Petros Kyriakoupersonal blog

I am a full stack web developer. Love tinkering all the time, especially anything javascript related.

How to allow external APIs to reach your development server

June 06, 2019

While working on Bookis, a need arose to add payments and I used stripe as my payment gateway. In the process of implementation I needed to also setup webhooks. Thats fine in production, but in a local environment I needed a way to "tunnel" the request from stripe to my local computer.

There are numerous free and paid options for this - in the end I used ngrok as I have used it before but this time I did not use the CLI part of it but I used it in a programmatic way.

First add ngrok to your dev dependencies

npm i -D ngrok

Now, lets create a file called ngrok.js and add the following

ngrok.js

const ngrok = require('ngrok')
const path = require('path')
const fs = require('fs')
const dotenvFilePath = path.resolve(__dirname, `./.env`)
const dotenv = require('dotenv')

if (fs.existsSync(dotenvFilePath)) {
  dotenv.config({
    path: dotenvFilePath,
    encoding: 'utf8',
  })
}

ngrok
  .connect({
    addr: process.env.PORT, // port or network address, defaultst to 80
    authtoken: process.env.NGROK_AUTH_TOKEN, // your authtoken from ngrok.com
    subdomain: process.env.NGROK_SUBDOMAIN, // reserved tunnel name https://alex.ngrok.io
    region: process.env.NGROK_REGION, // one of ngrok regions (us, eu, au, ap), defaults to us
  })
  .then(url => {
    console.log(`👩🏻‍💻  Webhook URL for INSERT_DESCRIPTION: ${url}/auth/google`)
    console.log(`💳  App URL to see the demo in your browser: ${url}/`)
  })
  .catch(err => {
    if (err.code === 'ECONNREFUSED') {
      console.log(`⚠️  Connection refused at ${err.address}:${err.port}`)
    } else {
      console.log(`⚠️  ${JSON.stringify(err)}`)
    }
    process.exit(1)
  })

OK, so what happens above? Basically you call ngrok.connect and you are good to go. You will get a random url which you can use to connect any APIs that need to connect with a local API like yours.

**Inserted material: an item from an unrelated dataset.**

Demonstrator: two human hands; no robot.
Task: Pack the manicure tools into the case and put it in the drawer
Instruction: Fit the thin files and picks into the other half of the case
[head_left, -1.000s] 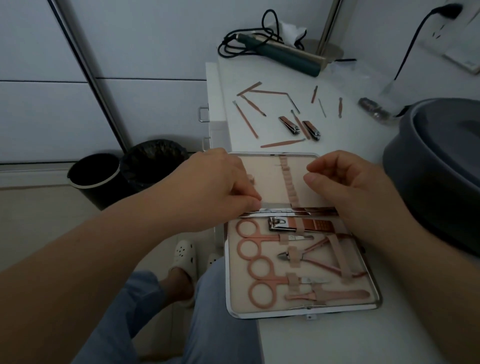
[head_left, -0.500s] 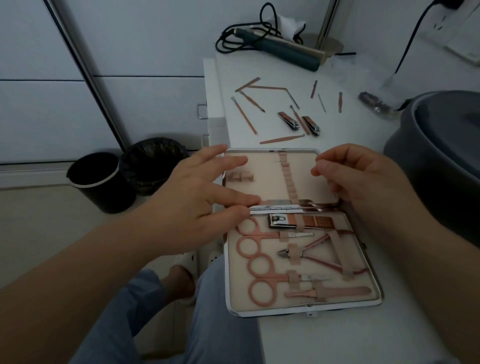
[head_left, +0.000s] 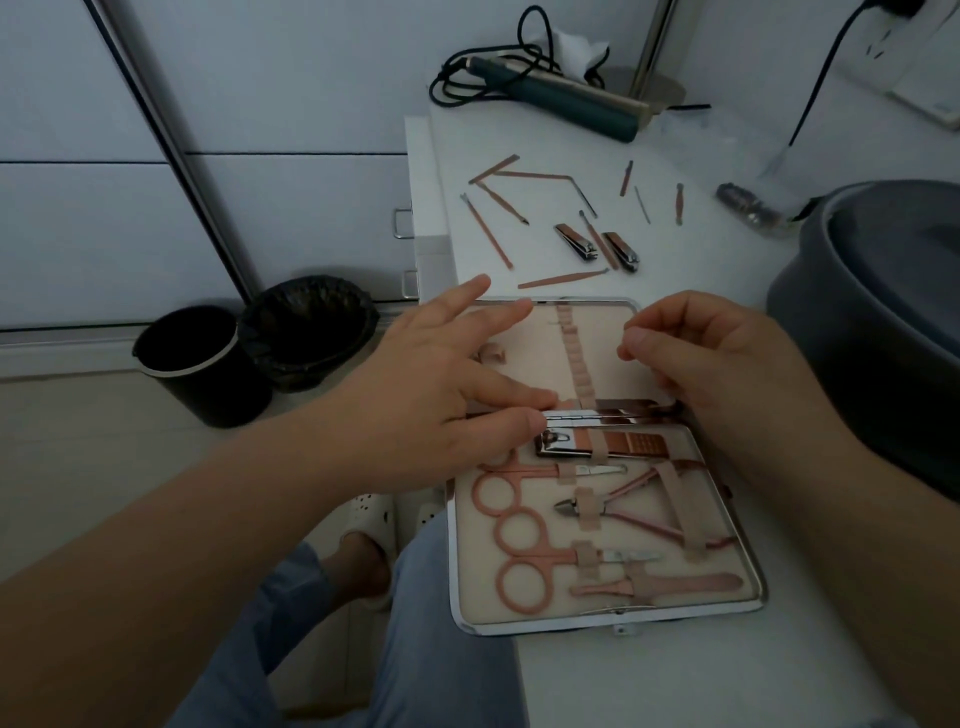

Some of the optional parameters I added is for paid use, others are for free/paid use like the region which you can specify for example 'eu' if you prefer to get a tunnel on a european server of ngrok or the addr which can be used to specify the port which your local API is running on.

Usage examples

Import in your server file

Wrap the ngrok.js in a function, export that function and include in a server file and call the function from there.

Ngrok and Nodemon

Now ideally, you would load ngrok and your server, but you want your server to be auto-reloaded on change since you are still developing right?

// package.json

...
"scripts": {
    "tunnel": "node ngrok.js",
    "dev":"nodemon server.js",
    "start": "npm-run-all --parallel tunnel dev"
}
...

Conclusion

And there you have it. You are now able to test seamlessly and webhooks from external APIs will be able to communicate with your local app.